# Colin with 70-200 f/4 IS



## friedmud (Apr 4, 2012)

My 70-200 f/4 IS L just came in today... so I immediately threw it on my 7D and tossed my puppy named Colin outside to put the lens through its paces. I shot about 700 shots (yes, really!) and ended up keeping ~50 (not that they were out of focus or whatever... just choosing the best).
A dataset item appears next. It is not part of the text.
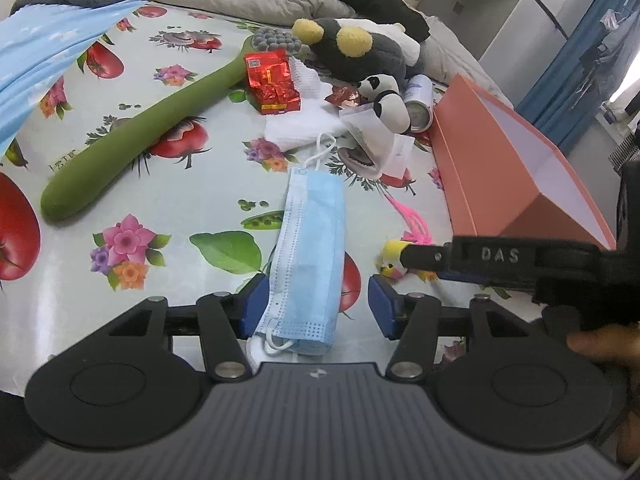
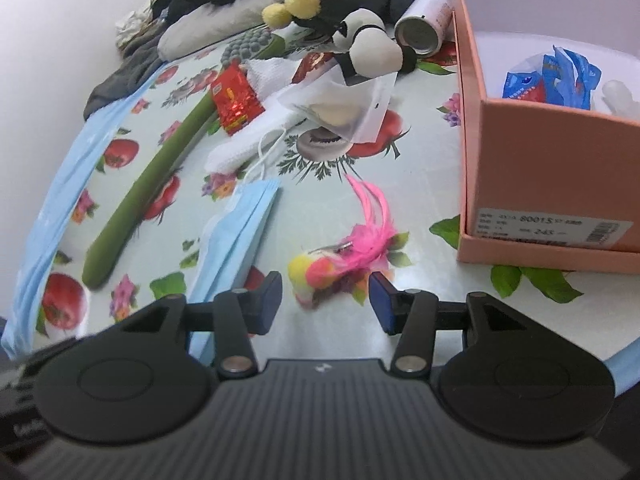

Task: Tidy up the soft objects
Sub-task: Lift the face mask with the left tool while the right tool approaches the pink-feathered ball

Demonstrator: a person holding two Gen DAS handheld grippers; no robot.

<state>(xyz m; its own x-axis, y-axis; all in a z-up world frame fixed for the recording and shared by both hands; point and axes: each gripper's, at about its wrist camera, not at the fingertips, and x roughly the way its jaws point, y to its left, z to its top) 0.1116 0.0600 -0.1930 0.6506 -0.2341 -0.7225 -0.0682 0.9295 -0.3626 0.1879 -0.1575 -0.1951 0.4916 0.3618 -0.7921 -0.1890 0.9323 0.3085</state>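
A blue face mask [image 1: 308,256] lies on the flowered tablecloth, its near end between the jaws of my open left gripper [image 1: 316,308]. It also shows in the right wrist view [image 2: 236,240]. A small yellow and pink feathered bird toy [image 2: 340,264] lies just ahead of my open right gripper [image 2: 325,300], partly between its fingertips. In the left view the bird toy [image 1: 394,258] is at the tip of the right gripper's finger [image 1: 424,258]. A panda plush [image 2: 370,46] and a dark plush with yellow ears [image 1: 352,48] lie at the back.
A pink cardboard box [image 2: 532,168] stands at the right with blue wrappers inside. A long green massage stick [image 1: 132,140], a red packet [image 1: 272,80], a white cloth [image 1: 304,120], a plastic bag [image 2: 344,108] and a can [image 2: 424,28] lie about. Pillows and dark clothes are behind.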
Here are some that I like:


----------



## Pitbullo (May 29, 2012)

Nice pictures!
Crisp, clear and very sharp! 
I am two weeks away from buying the same lens, though without IS. 
Cant wait to test it!


----------



## Pitbullo (Jun 4, 2012)

Pitbullo said:


> Nice pictures!
> Crisp, clear and very sharp!
> I am two weeks away from buying the same lens, though without IS.
> Cant wait to test it!



Ended up with the IS-version after all!


----------



## bjd (Jun 6, 2012)

Hi, I somehow get the feeling that they look over-sharpened. Did you apply any sharpening to them? Maybe its just the way they look on this site. 

Cheers Brian


----------



## bjd (Jun 6, 2012)

After downloading one, I guess its the site. 

I have had the IS version of the Lens a few weeks and just got my 5DIII so it will be getting a thorough workout in the next few days.


----------